Since only part of the material below is wanted, output exactly the lines from the one with "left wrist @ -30" up to and including the one with "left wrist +".

Content starts

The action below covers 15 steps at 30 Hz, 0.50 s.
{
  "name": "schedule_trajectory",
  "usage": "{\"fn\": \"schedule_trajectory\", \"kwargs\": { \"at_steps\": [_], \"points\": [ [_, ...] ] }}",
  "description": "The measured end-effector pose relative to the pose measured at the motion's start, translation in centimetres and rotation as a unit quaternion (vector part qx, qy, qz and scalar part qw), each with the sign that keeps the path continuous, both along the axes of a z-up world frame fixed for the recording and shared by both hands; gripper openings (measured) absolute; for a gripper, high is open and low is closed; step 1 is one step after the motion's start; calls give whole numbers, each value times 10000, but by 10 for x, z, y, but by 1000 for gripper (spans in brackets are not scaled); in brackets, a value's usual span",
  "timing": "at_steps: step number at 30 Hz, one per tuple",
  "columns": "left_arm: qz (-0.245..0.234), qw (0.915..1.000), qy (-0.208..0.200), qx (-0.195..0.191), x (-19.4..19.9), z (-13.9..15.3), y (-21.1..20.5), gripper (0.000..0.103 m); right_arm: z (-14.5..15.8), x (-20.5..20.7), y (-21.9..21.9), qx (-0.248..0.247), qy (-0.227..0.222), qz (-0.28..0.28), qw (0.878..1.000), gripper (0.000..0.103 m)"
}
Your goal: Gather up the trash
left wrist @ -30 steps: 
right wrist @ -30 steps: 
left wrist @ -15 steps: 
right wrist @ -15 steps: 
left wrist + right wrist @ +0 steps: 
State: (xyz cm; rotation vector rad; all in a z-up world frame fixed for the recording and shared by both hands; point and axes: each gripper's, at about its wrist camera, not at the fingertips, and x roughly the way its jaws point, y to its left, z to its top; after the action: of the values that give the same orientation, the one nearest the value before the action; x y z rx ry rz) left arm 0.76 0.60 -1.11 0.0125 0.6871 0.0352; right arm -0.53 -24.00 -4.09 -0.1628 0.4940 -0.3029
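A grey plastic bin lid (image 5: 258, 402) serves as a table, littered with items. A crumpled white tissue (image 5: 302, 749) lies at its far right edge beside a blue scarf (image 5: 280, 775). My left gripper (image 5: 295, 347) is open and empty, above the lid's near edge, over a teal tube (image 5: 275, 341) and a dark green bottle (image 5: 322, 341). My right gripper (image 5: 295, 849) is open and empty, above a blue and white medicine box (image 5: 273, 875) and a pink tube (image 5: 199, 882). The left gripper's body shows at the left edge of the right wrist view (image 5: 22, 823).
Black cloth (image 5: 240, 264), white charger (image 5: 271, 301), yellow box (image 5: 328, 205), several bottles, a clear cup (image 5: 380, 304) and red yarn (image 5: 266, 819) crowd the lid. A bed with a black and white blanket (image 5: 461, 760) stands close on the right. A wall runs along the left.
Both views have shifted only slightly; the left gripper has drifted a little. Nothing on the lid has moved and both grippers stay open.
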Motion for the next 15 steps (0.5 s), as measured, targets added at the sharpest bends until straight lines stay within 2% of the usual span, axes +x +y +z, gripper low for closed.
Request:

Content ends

* **Task result**:
left wrist @ -30 steps: 
right wrist @ -30 steps: 
left wrist @ -15 steps: 
right wrist @ -15 steps: 
left wrist + right wrist @ +0 steps: 

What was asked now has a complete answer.